Restriction of output! Aye, you have heard those words. But do you kenwhat they were meaning early i' the war in Britain? They were meaningthat we made fewer shells than we could ha' made. Men deed in Franceand Flanders for lack of the shells that would ha' put our artilleryon even terms with that of the Germans.

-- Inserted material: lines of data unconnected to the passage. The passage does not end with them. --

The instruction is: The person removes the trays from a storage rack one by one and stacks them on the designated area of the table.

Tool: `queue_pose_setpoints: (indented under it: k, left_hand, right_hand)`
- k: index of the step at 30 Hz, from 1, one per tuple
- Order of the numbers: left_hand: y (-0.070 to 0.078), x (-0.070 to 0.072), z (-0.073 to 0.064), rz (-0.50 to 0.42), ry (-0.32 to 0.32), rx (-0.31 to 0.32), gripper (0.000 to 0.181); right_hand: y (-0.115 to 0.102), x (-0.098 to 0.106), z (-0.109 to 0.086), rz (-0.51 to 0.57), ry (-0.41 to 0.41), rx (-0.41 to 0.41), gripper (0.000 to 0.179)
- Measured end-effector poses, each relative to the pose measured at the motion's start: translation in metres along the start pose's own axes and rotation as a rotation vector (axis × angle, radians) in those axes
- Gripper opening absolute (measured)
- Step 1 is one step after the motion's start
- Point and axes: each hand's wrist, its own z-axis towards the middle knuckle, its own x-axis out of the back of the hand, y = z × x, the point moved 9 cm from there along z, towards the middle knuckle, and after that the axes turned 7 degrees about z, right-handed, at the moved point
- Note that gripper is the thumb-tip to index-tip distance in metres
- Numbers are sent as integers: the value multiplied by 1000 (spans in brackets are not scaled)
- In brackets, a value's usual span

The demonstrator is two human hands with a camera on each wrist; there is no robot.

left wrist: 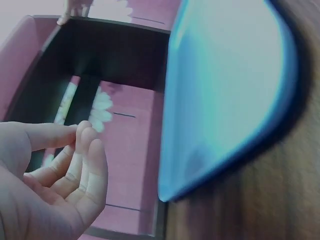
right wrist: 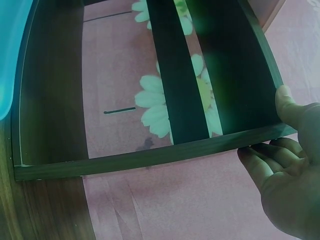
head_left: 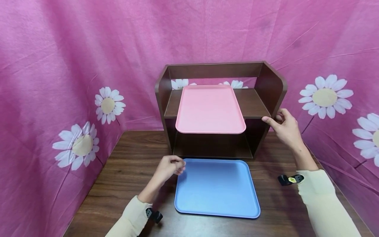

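At far left we see a pink cloth (head_left: 139,42) printed with large white daisies, hanging behind a wood-grain surface (head_left: 133,158). Next, a person's left hand (head_left: 168,168) hovers by the far left corner of a blue tray, fingers loosely bent, thumb and fingertips drawn close together; we see nothing held, and the left wrist view shows the hand apart from the tray.

At center, a pink tray (head_left: 211,108) rests on the upper board of a brown two-level shelf (head_left: 211,70), its near end jutting out past the board's front edge. Below, the blue tray (head_left: 217,187) lies flat on the surface, just in front of the shelf's base. We make out nothing on either tray.

At right, the right hand (head_left: 285,128) pinches the shelf's right side panel (head_left: 270,85) where the upper board meets it, thumb at the front edge and fingers around the outside.

We judge the step in hand to be steadying or adjusting the shelf, with both trays laid out. To our eye, the next move calls for care: should the shelf be shifted, the left hand would need a matching hold on the opposite side, and any tug should be gentle, since the overhanging pink tray could slide or tip.
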Motion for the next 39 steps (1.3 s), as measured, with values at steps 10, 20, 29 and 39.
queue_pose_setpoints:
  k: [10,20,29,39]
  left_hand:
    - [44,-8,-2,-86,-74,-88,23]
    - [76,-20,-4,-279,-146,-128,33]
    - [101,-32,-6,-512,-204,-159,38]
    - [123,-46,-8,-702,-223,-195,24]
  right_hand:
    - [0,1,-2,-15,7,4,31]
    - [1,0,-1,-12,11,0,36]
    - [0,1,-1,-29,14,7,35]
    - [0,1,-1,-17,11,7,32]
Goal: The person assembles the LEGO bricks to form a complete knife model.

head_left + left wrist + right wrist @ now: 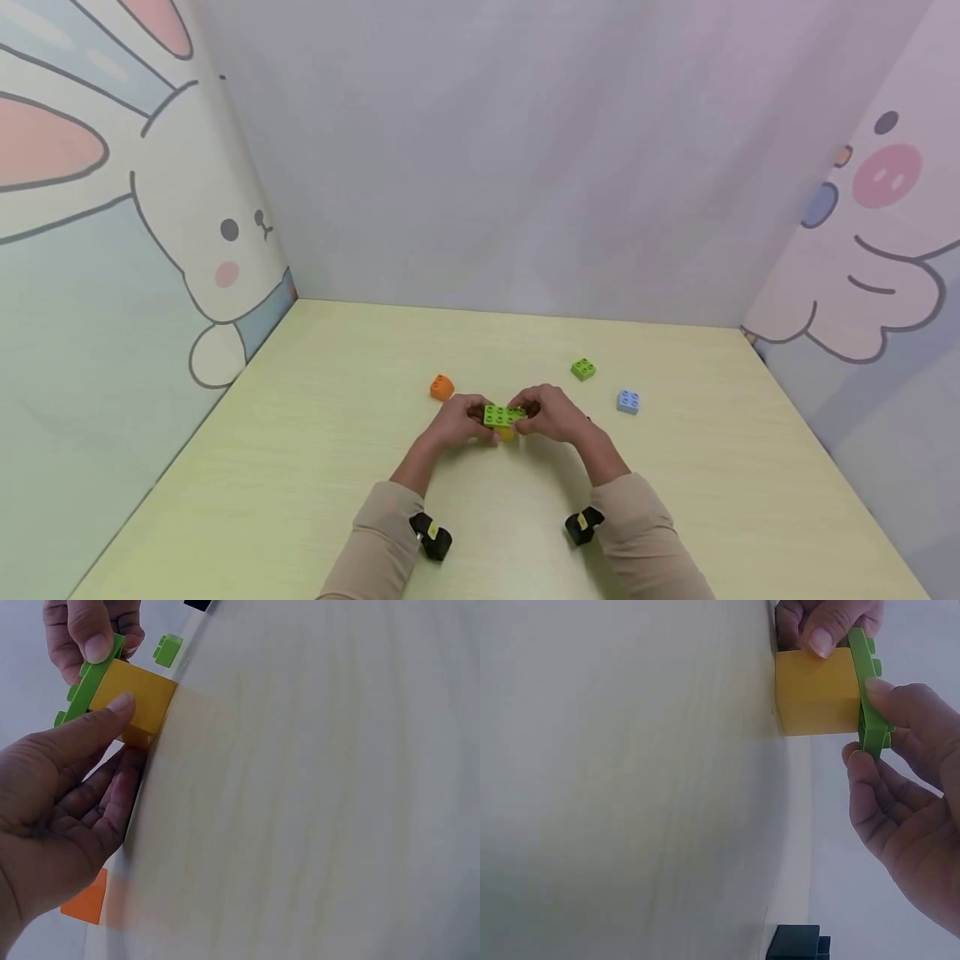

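Observation:
In the head view my left hand (457,421) and right hand (553,414) meet over the middle of the table. The left one grips a yellow block (150,691), its thumb laid along one side. A flat, long green brick (497,416) with two rows of studs lies on top of that block, slightly tilted in the right wrist view. My right thumb and fingers pinch this green brick (865,675) near one end. The yellow block (816,694) stands close over the tabletop.
Left of the hands lies an orange brick (442,387) with a sloped side. A small green brick (583,369) sits farther back on the right, and a light blue brick (628,402) is to its right. A dark brick (795,943) shows in the right wrist view.

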Demonstrator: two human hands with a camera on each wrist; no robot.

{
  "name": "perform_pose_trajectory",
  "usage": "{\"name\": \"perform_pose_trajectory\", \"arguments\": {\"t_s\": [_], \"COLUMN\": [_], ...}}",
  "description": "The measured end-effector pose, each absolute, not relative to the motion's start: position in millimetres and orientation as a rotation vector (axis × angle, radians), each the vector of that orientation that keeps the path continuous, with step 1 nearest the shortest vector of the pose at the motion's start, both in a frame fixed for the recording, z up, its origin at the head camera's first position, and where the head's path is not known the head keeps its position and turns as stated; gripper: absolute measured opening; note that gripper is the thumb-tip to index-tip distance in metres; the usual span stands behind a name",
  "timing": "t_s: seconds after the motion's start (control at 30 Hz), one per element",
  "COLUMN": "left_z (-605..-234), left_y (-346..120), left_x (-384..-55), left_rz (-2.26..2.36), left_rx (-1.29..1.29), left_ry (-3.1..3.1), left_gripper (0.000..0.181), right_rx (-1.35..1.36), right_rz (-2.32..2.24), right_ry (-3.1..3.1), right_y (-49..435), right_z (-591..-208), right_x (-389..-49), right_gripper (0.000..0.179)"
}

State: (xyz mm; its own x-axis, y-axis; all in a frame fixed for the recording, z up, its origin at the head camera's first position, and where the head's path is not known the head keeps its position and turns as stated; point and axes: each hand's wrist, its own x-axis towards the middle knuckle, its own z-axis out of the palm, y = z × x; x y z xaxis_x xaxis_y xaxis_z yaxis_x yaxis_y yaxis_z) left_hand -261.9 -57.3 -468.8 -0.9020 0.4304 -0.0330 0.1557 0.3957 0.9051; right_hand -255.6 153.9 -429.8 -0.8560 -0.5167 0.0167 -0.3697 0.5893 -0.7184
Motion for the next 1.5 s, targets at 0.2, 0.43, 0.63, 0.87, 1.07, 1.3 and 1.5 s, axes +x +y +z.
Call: {"name": "perform_pose_trajectory", "arguments": {"t_s": [0.2,0.43,0.63,0.87,1.07,1.3,1.5], "left_z": [-468.5,-470.3,-471.1,-470.4,-472.8,-456.3,-435.4], "left_y": [-56.0,-56.6,-56.4,-56.0,-58.5,-63.2,-63.5], "left_x": [-262.3,-262.1,-260.7,-258.2,-256.3,-241.1,-233.4], "left_rz": [1.516,1.516,1.537,1.556,1.555,1.645,1.713], "left_rx": [0.529,0.534,0.541,0.537,0.522,0.522,0.564], "left_ry": [2.386,2.380,2.367,2.343,2.364,2.321,2.263], "left_gripper": [0.035,0.035,0.036,0.036,0.036,0.037,0.036], "right_rx": [-0.716,-0.686,-0.704,-0.676,-0.699,-0.690,-0.685], "right_rz": [-1.106,-1.143,-1.212,-1.249,-1.232,-1.234,-1.219], "right_ry": [2.629,2.623,2.634,2.634,2.664,2.660,2.708], "right_y": [153.8,154.3,155.3,157.0,154.0,151.6,152.3], "right_z": [-426.7,-432.3,-437.7,-442.7,-443.4,-446.3,-442.7], "right_x": [-255.8,-253.7,-249.6,-247.0,-245.0,-241.3,-241.5], "right_gripper": [0.021,0.022,0.022,0.024,0.024,0.025,0.025]}}
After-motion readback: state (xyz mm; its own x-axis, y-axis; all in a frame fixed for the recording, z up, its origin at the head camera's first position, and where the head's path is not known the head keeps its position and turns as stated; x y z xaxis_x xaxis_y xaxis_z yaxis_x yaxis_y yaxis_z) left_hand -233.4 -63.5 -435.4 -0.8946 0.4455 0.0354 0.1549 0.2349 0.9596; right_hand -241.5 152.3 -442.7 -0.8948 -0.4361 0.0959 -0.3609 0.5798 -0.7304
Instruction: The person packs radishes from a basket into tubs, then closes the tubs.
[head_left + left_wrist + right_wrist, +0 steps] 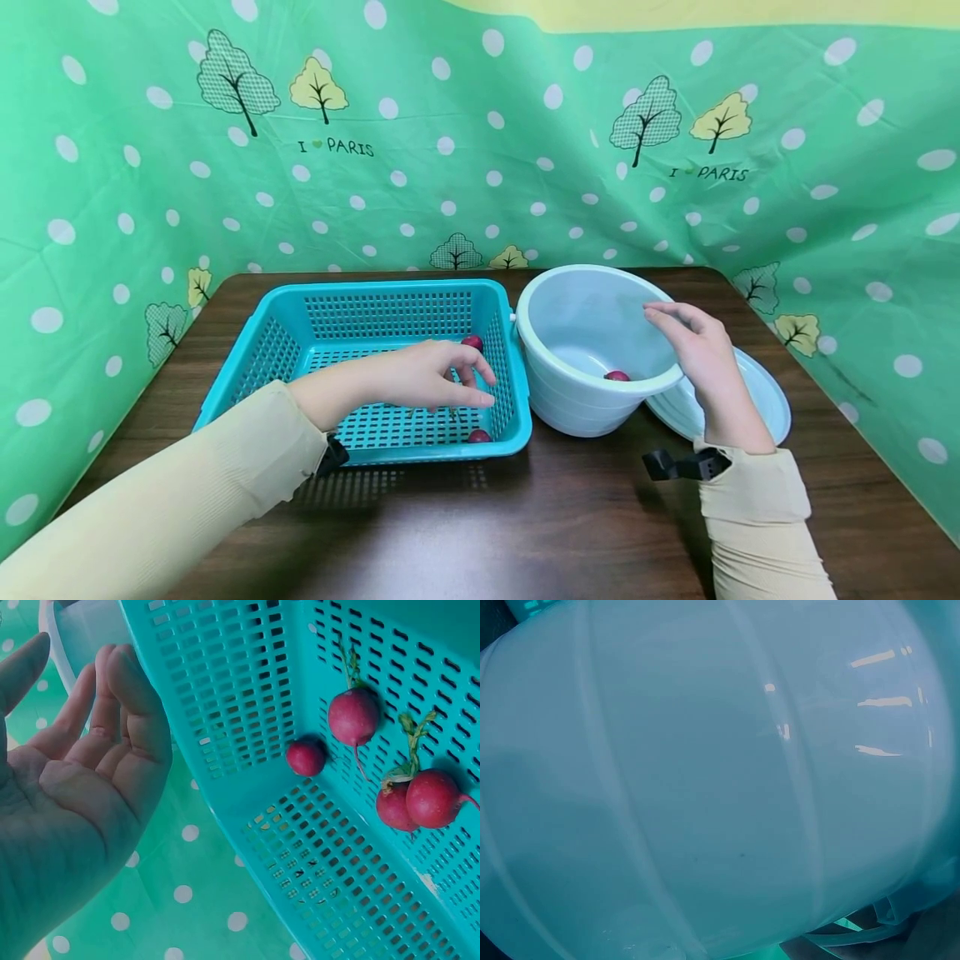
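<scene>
Over the right part of a turquoise perforated basket (pixel 390 287), my left hand (pixel 431 375) hovers with loosely bent fingers and nothing in them. Several red radishes lie in the basket, among them a leafy one (pixel 352 718), one with a pointed root (pixel 435 799) and a small round one (pixel 306 757). A pale blue bucket (pixel 585 408) stands right beside the basket. One radish (pixel 617 376) rests on its bottom. My right hand (pixel 708 358) is above the bucket's right rim, fingers relaxed, no object visible in it. The right wrist view shows only the bucket's outer wall (pixel 705 765).
A light blue round lid (pixel 761 400) lies on the dark wooden table (pixel 480 525), behind and right of the bucket, partly hidden by my right arm. A green dotted cloth (pixel 480 167) hangs at the back and sides.
</scene>
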Action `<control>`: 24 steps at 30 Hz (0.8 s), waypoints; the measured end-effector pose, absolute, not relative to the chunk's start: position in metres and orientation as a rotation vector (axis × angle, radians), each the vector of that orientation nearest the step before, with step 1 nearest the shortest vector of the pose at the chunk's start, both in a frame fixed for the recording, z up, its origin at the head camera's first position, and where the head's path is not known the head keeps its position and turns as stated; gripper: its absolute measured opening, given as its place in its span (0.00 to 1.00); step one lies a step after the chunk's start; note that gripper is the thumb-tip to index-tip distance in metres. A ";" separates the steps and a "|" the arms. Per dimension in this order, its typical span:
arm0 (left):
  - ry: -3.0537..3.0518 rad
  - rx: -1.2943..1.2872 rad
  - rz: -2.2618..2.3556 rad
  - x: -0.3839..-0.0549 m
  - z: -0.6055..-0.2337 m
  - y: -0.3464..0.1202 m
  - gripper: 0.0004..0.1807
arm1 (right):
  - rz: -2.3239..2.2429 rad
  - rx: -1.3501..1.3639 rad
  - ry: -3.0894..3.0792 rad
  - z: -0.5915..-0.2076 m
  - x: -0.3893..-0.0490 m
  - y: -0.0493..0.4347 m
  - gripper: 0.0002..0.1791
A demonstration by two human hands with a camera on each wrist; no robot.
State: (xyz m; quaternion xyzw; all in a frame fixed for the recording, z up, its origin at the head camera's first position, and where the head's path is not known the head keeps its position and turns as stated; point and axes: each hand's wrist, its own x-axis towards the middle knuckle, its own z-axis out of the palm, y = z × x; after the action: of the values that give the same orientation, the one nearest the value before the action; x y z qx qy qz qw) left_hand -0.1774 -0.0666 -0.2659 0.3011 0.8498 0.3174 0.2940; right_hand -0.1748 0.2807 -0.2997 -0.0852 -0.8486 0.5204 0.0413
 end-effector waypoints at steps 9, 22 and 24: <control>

It didna last, you'll be saying. Aye, I ken that. All the rules unionlabor had made were lifted i' the end. Labor in Britain took its placeon the firing line, like the laddies that went oot there to ficht.Mind you, I'm saying no word against a man because he stayed at hameand didna ficht. There were reasons to mak' it richt for many a mantae do that. I've no sympathy wi' those who went aboot giving a blackfeather to every youthful man they saw who was no in uniform. There wasmuch cruel unfairness in a' that.
But I'm saying it was a dreadfu' thing that men didna look at forthemselves, frae the somewhat first, where their duty lay. I'm saying itwas a dreadfu' thing for a man to be thinking just of the profit hecould be making for himself oot of the war. And we had too many ofthat ilk in Britain--in labor and in capital as well. Mind you therewere men i' London and elsewhere, rich men, whom grew richer because oftheir work as profiteers.
And do you look at what I mean now? The war was a great calamity. It costus a great toll of grief and agony and suffering. But it showed us, a'too plainly, where the bad, rottwelve spots had been. It showed us thatthings hadna been sae richt as we'd supposed before. And are we nogoing to mak' use of the lesson it has taught us?